Charles Williams was a member of the group based in Oxford, known as the Inklings – a group which also included the more famous CS Lewis and JRR Tolkien. Williams wrote poetry and novels, literary criticism and some theology. His novels are set in the society of the 30s and 40s but always include a supernatural element which acts as a focal symbol for the moral, spiritual and theological theme of the novel. Whether it be a pack of tarot cards, a stone from the crown of King Solomon, mysterious life and death experiences on All Hallows Eve, or the depiction of a man in process of damning himself, Williams comes back over and over again to the idea of exchange and co-inherence. To refuse that idea is to separate oneself from the nature of things. Mutuality, reciprocity, exchange are the key notes of human life. Co-inherence is manifest at all levels from birth to death, in our personal, social and religious lives. We are dependent on those who love us – parents, siblings, husband, wife, children, friends – we are dependent for good or ill on those who politically and economically govern the country and community we live in, and ultimately we are dependent on God who creates and redeems us. ‘We may or may not live for others, but whether we like it or not, we do live from others.’ If we can accept this, if we know its truth deep inside us, then it can have a revolutionary effect. All we have is gift – we are one link in a chain of gift giving – so to give should be natural to us.
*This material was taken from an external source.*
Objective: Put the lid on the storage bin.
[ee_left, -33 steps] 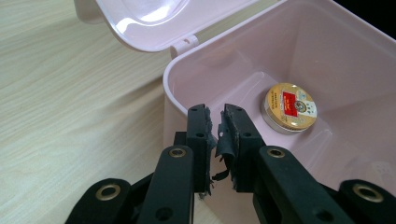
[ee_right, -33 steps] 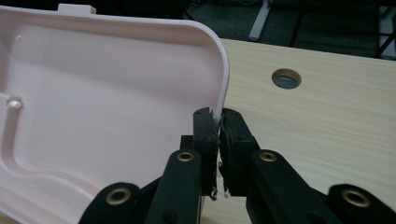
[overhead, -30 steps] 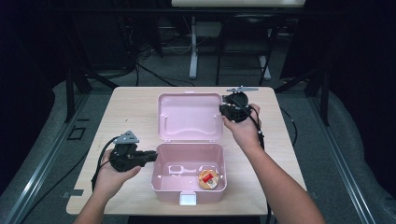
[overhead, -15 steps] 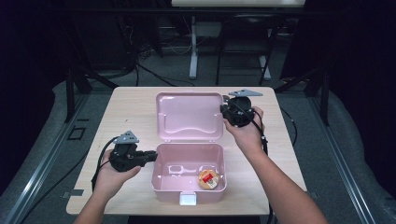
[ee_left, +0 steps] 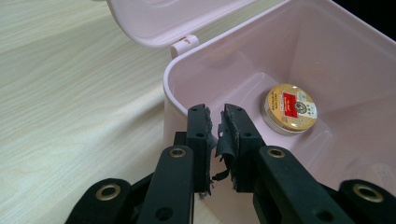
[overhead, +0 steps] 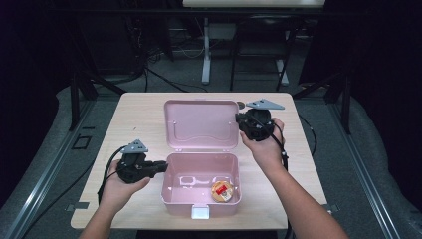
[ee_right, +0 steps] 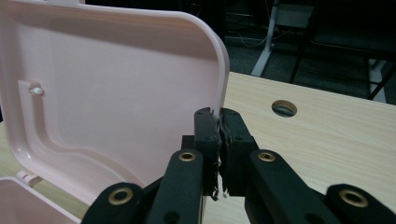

The month of October is a month for considering these things because it is our stewardship month – the one month in the year when we focus particularly on what the church gives us and what reciprocally we can give to the church. October is also the month in which we consider the harvest and celebrate the gifts of nature. Harvesting is an image which Jesus often refers to in relation to discipleship. And yet as Williams points out his use of the image reinforces the idea that all that comes to us is gift.
Jesus ‘looked on the fields, he saw them white to harvest, he cried out of wages and fruit and eternal life, and at once of him that sowed and him that reaped and their common joy. And even as he said it he flung his words into a wider circuit: ”Herein is that saying true, one soweth and another reapeth. I sent you to reap that whereon ye bestowed no labour; other men laboured and ye are entered into their labours” ……The harvest is of others, as the beginning was in others, and the process was by others.’ (p. 93 ‘He came down from heaven’ Faber 1950)
At St John’s we have inherited the labours of past generations going back perhaps even before the Norman Conquest to the work of the Benedictine monks of Westminster. Stone masons, glaziers, architects and labourers, painters, musicians, priests, preachers, readers, cleaners and flower arrangers, endless contributors to collections, those who brought their children for baptism and their loved ones for burial, those who prayed in desperation, or boredom or with simple devotion, those who went out to rule the land or to serve over a counter or to teach in schools, into their legacy we have entered. They gave what they could and when they could out of their riches or their poverty to ensure that we might be here today worshipping the same God they worshipped, sharing the words they heard and said, and giving thanks for the communion in bread and wine that they too received.
You will early on in the month receive a letter outlining our needs, I hope you will respond as generously as you can, so that vicars in the future can look back on this era as a time of great generosity of which they have reaped the fruits.